Work to complete =>
Provide only the number of lines in the listing that contain the word "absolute".
----------------
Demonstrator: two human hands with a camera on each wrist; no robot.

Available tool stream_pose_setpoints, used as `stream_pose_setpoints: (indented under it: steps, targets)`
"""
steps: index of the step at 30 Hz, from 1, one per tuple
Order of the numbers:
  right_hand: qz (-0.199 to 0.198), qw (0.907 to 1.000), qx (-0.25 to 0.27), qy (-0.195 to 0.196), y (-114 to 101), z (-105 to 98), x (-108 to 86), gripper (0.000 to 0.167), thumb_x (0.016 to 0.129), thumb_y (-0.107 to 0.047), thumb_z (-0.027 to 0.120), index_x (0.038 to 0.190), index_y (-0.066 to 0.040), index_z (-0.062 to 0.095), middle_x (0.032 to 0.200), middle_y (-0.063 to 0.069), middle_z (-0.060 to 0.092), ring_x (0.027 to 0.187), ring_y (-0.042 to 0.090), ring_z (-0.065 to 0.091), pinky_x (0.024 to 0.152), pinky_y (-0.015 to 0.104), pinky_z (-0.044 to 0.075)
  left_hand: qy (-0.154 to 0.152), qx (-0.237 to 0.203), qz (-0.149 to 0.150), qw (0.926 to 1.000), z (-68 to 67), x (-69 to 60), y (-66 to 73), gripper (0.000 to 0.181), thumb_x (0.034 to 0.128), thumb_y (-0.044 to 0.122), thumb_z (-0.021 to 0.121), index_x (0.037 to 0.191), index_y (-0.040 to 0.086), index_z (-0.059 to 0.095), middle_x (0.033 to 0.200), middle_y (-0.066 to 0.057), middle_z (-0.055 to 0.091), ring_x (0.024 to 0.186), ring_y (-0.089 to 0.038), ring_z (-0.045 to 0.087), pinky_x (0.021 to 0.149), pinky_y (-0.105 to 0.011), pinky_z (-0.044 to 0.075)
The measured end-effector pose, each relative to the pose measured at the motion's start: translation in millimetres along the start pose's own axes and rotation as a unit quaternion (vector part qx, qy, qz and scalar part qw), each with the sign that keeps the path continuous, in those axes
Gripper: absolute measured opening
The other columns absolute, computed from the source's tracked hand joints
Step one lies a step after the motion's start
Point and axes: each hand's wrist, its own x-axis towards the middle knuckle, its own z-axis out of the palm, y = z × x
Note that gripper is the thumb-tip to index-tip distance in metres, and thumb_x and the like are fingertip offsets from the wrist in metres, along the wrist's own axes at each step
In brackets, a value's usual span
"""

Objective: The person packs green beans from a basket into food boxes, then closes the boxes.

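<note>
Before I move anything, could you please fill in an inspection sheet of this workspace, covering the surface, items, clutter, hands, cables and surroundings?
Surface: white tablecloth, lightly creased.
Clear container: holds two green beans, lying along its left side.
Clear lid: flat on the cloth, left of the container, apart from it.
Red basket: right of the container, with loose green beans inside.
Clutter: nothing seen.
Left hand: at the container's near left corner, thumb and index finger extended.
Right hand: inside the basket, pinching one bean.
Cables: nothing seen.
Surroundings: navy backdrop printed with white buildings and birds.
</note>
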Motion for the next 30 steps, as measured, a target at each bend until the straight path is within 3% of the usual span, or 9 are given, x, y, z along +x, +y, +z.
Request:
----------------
Problem solution =>
2